Exercise description: Report each line of the entries that contains the word "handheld", copied in full.

Available data:
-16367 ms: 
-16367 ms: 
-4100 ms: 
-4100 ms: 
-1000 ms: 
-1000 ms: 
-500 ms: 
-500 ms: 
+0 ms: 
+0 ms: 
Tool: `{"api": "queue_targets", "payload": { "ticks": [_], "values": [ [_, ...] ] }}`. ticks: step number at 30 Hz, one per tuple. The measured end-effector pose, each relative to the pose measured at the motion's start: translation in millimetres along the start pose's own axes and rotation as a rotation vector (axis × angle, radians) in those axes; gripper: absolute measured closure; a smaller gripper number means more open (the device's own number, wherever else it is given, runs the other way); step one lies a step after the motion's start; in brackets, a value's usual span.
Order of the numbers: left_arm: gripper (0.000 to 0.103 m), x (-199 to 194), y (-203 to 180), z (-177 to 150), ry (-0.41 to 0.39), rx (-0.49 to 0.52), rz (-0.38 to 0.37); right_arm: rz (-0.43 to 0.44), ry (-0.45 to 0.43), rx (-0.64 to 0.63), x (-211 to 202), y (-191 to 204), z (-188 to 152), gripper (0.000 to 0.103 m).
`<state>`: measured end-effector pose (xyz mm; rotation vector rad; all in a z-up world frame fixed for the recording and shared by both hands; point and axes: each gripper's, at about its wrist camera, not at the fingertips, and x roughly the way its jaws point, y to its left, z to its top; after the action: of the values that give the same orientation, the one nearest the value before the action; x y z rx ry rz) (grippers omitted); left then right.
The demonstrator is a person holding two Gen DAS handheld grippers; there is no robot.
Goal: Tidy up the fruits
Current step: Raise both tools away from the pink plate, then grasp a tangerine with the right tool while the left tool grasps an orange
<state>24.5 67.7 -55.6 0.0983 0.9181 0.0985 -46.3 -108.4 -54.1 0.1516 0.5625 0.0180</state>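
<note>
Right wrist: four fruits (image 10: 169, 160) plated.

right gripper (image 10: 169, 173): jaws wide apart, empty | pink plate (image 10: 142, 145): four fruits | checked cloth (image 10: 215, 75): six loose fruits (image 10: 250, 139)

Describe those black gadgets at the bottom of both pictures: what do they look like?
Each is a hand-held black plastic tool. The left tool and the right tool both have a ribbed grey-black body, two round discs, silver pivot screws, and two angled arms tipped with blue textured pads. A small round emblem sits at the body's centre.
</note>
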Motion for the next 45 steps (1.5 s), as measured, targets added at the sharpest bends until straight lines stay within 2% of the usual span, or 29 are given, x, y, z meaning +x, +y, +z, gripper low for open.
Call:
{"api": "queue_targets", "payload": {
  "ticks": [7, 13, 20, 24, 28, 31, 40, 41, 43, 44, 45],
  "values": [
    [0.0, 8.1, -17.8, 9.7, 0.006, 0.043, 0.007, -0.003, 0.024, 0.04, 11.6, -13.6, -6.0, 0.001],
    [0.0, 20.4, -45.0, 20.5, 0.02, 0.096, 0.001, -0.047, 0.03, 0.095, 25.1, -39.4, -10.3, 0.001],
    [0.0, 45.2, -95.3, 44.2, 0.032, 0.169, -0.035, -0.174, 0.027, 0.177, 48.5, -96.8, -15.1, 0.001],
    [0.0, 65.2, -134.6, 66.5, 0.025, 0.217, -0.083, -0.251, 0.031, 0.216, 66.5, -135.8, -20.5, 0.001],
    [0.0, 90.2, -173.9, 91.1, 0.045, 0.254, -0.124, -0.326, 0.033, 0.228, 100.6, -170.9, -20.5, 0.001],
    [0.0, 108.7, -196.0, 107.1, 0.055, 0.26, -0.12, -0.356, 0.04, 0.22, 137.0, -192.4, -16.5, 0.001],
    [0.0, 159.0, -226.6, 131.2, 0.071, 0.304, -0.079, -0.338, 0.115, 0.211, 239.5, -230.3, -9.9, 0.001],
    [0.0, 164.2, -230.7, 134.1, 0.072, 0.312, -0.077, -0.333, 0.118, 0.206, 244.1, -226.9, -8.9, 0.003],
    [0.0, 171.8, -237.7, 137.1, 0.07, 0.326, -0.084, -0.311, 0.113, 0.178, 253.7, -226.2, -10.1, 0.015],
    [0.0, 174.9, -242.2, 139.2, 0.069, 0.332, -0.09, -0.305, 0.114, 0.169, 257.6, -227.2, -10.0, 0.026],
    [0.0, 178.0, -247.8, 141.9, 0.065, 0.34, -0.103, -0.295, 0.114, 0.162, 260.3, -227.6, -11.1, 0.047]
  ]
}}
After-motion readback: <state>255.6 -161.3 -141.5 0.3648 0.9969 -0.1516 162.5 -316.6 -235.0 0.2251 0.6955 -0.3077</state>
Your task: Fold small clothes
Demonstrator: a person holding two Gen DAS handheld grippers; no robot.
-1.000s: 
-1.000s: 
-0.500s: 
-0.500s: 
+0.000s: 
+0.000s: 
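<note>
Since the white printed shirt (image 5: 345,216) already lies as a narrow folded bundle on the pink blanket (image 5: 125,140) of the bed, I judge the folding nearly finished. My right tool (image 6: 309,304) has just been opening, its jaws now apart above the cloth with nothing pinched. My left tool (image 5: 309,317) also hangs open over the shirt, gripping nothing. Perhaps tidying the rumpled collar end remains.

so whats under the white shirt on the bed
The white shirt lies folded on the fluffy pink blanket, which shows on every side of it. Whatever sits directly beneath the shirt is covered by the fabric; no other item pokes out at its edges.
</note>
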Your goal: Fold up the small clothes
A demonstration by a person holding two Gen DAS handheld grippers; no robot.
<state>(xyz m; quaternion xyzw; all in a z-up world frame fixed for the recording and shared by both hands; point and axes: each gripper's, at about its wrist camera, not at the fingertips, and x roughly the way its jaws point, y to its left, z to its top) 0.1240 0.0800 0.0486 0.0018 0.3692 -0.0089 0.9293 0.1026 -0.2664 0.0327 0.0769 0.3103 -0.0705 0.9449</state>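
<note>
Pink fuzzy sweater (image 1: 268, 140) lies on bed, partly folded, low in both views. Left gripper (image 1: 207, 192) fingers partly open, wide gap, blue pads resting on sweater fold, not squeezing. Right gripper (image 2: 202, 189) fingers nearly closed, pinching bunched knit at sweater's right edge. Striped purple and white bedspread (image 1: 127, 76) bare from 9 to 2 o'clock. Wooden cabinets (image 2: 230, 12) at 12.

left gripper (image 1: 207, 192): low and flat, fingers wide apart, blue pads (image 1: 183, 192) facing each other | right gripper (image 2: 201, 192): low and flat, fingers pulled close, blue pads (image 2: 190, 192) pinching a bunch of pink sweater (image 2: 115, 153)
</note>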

Exercise result:
The demonstrator is a person holding two Gen DAS handheld grippers; there is no robot.
Demonstrator: a person holding two Gen DAS handheld grippers; no robot.
A demonstration by a person holding two Gen DAS handheld grippers; no robot.

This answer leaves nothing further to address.